Akibat Corona, Permintaan Baja Dunia Diramal Terkontraksi 6,4%
Pandemi corona memukul permintaan baja di seluruh dunia. Indonesian Iron and Steel Industry Association (IISIA) menyatakan, permintaan baja secara global diramal terkontraksi 1.654 metrik ton atau 6,4% tahun ini seiring adanya perubahan konsumsi baik dari sektor industri maupun masyarakat termasuk minimnya investasi selama pandemi.
Ketua Dewan Pembina IISIA, Edy Putra Irawadi mengatakan, adanya perubahan teknologi industri turut berperan menekan permintaan baja. Terlebih lagi, sebagian besar produk baja dijual untuk produk-produk rumah tangga.
"Permintaan baja dunia tahun 2020 menurut World Steel Association kontraksi 6,4% atau drop 1.654 metrik ton. Tapi diperkirakan pada 2021 permintaan baja akan kembali tumbuh sebesar 3,8% atau naik 1.317 metrik ton," kata Edy dalam diskusi daring di Jakarta, Kamis (9/7).
(Baca: Permintaan Turun 60%, Industri Baja Minta Stimulus Harga Gas & Listrik)
Menurut Edy, adanya pandemi virus corona yang memukul daya beli masyarakat membuat permintaan barang-barang rumah tangga berbahan baku baja kian menyusut. Pasalnya, mayoritas negara pengguna barang rumah tangga berbahan baku baja saat ini menjadi episentrum penyebaran wabah.
Sebut saja, Korea Selatan dengan konsumsi baja 1.039 kg per kapita, Taiwan sebanyak 790 kg per kapita dan Jerman sebesar 470 kg per kapita. Lalu, ada Tiongkok 330 kg per kapita dan Amerika Serikat (AS) sebanyak 297 kg per kapita.
"Kalau ada resesi ekonomi, maka imbasnya permintaan baja ikut turun, seperti pada tahun 2018 dan 2019. Sekarang di kuartal pertama produksi dunia sudah turun 18%," kata dia.
Imbas minimnya permintaan, menjadikan pasokan baja di pasar internasional over supply. Edy menyebut, ekspor baja dunia tahun 2019 sebanyak 436 juta metrik ton, sedangkan kebutuhan yang tercermin dari angka impornya hanya berkisar 374 juta. Alhasil, ada surplus sebanyak 62 juta metrik ton dan ini pula kemudian menyebabkan banyak lari ke dalam negeri.
"Produksi baja dari tahun 2019 itu 1.869,9 juta metrik ton, cepat sekali tumbuhnya dan rata-rata produksi baja dunia terus meningkat," kata dia.
Senada, Direktur Utama Krakatau Steel Silmy Karim sebelumnya mengatakan, imbas merebaknya wabah corona membuat Indonesia berpotensi kebajiran impor baja. Hal ini juga terjadi di berbagai negara lain.
Menurutnya, dengan ekonomi lesu, stok atau pasokan baja global pun banyak yang menganggur dan tak terserap pasar. "Karena ada penurunan pertumbuhan ekonomi, jadi over supply. Baja impor tersebut yang akan masuk ke Indonesia cepat atau lambat," kata Silmy di Hotel Aryaduta, Jakarta, Rabu (11/3).
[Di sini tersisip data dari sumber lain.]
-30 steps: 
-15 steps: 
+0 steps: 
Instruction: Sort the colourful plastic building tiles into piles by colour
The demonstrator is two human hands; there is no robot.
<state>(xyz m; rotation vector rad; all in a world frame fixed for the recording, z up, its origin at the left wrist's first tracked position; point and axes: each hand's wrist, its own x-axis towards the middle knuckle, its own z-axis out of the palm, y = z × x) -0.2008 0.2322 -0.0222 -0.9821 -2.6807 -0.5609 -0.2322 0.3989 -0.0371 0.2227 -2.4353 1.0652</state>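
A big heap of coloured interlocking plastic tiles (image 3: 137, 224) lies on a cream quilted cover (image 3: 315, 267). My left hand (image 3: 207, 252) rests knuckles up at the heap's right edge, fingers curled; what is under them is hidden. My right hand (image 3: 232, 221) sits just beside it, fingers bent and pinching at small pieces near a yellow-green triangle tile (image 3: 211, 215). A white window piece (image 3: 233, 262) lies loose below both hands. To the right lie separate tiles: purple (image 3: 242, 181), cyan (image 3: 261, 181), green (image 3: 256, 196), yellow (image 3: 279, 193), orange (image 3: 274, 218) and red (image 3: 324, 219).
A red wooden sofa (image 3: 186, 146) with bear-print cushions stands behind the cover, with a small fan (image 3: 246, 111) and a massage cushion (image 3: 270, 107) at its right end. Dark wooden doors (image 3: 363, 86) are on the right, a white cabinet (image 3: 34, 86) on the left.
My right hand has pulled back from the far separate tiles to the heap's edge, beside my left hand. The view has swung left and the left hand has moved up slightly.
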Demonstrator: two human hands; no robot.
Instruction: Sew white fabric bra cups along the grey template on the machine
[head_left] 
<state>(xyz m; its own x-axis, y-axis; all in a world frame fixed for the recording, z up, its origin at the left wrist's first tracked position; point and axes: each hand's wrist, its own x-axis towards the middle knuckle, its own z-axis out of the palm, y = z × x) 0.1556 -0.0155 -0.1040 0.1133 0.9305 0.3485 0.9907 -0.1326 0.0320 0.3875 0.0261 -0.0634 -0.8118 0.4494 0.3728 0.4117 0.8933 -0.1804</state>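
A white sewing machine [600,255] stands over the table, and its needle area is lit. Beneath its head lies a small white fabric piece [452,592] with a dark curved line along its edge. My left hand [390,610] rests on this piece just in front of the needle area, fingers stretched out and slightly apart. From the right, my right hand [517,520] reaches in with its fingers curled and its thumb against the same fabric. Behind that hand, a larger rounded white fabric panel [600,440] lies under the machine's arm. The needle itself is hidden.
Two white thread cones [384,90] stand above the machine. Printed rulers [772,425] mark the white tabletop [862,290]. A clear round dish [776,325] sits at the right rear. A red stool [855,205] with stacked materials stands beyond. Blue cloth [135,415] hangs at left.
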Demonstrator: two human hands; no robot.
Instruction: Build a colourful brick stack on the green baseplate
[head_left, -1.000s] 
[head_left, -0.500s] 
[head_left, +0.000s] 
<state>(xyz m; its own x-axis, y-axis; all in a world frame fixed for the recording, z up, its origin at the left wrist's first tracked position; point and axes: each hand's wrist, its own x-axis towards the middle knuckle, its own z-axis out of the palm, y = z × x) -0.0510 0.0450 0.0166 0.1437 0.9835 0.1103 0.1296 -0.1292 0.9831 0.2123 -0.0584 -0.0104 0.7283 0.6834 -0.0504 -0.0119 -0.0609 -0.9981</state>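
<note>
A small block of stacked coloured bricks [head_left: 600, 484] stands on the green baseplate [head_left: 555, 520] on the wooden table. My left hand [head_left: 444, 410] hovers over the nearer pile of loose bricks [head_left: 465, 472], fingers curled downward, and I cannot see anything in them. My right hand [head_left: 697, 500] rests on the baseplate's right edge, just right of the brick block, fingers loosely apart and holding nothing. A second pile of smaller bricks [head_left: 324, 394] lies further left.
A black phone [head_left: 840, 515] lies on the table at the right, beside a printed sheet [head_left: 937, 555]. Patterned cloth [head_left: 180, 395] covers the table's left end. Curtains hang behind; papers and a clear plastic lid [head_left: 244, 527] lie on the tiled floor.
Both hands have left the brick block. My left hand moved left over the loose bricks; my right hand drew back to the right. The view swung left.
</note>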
(Baca: Pelaku Usaha Minta Perlindungan dari Serbuan Impor Baja Selama Pandemi)
Silmy yang juga menjabat sebagai Ketua Umum IISIA itu mengatakan, jika hal itu terjadi maka over supply dirmalkan akan terjadi pada bulan Mei - Juni. Sebab, kontrak konstruksi baja umumnya habis pada periode tersebut.
Selain itu, impor baja menurutnya bisa datang dari berbagai belahan dunia. Bila terjadi kelebihan pasokan, eksportir akan mencari pasar yang mudah untuk menyerap stok baja dari negaranya, salah satunya Indonesia. "
Karena memang kita belum optimal dalam menjaga impor," ujar dia.
Berdasarkan data Badan Pusat Statistik (BPS) mencatat, impor besi dan baja sepanjang 2019 mencapai US$ 10,39 miliar atau sekitar Rp 753 triliun. Realisasi impor baja meningkat 1,42% dibanding tahun sebelumnya US$ 10,25 miliar.